All that is wanted is a word-for-word copy of the data from its first line to the line containing "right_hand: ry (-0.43", both included.

────

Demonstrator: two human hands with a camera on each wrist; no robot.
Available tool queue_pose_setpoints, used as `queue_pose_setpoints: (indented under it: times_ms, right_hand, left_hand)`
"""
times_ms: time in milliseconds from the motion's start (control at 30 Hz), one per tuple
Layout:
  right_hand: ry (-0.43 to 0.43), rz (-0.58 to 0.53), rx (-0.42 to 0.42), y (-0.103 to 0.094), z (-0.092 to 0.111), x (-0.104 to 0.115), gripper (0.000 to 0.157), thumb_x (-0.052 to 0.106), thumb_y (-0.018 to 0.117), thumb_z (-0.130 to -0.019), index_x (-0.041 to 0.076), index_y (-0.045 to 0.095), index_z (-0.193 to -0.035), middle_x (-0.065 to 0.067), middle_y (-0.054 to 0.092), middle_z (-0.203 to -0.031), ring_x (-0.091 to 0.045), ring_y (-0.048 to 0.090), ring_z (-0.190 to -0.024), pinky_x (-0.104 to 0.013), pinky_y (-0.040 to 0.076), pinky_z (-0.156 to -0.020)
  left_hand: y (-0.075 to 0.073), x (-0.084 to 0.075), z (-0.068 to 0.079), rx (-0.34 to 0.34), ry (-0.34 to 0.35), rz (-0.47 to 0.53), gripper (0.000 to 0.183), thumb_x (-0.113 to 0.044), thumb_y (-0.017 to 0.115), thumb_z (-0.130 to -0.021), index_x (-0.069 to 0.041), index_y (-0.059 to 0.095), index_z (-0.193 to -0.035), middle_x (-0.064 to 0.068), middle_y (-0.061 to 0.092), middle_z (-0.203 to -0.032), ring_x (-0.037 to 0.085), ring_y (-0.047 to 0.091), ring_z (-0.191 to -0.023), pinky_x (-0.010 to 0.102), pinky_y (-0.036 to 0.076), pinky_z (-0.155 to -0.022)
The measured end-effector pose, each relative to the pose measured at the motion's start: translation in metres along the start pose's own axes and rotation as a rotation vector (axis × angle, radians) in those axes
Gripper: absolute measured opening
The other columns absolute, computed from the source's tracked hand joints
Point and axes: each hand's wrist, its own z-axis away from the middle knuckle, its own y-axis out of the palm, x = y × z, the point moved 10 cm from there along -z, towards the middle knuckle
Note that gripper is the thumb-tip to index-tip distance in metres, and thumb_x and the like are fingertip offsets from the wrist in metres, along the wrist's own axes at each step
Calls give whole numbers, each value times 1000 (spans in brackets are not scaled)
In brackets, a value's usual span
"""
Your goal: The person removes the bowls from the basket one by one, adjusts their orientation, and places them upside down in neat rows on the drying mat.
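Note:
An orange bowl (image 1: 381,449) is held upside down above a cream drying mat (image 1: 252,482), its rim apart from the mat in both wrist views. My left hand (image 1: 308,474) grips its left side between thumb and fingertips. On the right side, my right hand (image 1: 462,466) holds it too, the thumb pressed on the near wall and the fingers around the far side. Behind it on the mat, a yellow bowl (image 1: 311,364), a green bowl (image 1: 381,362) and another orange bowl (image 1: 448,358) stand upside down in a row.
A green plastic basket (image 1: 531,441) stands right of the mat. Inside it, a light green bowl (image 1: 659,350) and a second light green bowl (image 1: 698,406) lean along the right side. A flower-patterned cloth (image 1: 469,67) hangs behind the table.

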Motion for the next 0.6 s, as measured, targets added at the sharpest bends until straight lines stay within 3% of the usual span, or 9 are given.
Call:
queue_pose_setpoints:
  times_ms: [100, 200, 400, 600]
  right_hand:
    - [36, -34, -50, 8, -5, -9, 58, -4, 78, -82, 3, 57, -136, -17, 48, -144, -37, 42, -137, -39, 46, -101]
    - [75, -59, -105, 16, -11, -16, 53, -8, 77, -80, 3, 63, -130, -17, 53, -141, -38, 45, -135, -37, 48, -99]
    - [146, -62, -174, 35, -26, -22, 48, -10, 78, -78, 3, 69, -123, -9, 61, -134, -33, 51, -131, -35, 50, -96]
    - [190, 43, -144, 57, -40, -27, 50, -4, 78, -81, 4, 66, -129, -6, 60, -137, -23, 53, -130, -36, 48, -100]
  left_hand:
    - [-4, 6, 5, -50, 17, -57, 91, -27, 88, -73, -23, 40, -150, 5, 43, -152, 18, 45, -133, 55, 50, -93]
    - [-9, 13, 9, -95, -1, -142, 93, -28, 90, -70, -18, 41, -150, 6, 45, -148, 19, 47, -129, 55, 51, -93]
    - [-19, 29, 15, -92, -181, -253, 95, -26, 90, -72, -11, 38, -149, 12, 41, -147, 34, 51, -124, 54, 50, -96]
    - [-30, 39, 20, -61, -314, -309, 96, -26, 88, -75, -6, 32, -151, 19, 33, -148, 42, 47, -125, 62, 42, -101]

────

§ **OUTPUT OF THE EXERCISE**
Demonstrator: two human hands with a camera on each wrist; no robot.
Available tool queue_pose_setpoints, used as `queue_pose_setpoints: (indented under it: times_ms, right_hand, left_hand)`
"""
times_ms: time in milliseconds from the motion's start (control at 30 Hz), one per tuple
Layout:
  right_hand: ry (-0.43 to 0.43), rz (-0.58 to 0.53), rx (-0.42 to 0.42), y (-0.103 to 0.094), z (-0.092 to 0.111), x (-0.104 to 0.115), gripper (0.000 to 0.157), thumb_x (-0.052 to 0.106), thumb_y (-0.018 to 0.117), thumb_z (-0.130 to -0.019), index_x (-0.041 to 0.076), index_y (-0.045 to 0.095), index_z (-0.193 to -0.035), middle_x (-0.065 to 0.067), middle_y (-0.054 to 0.092), middle_z (-0.203 to -0.031), ring_x (-0.091 to 0.045), ring_y (-0.048 to 0.090), ring_z (-0.190 to -0.024), pinky_x (-0.104 to 0.013), pinky_y (-0.040 to 0.076), pinky_z (-0.156 to -0.020)

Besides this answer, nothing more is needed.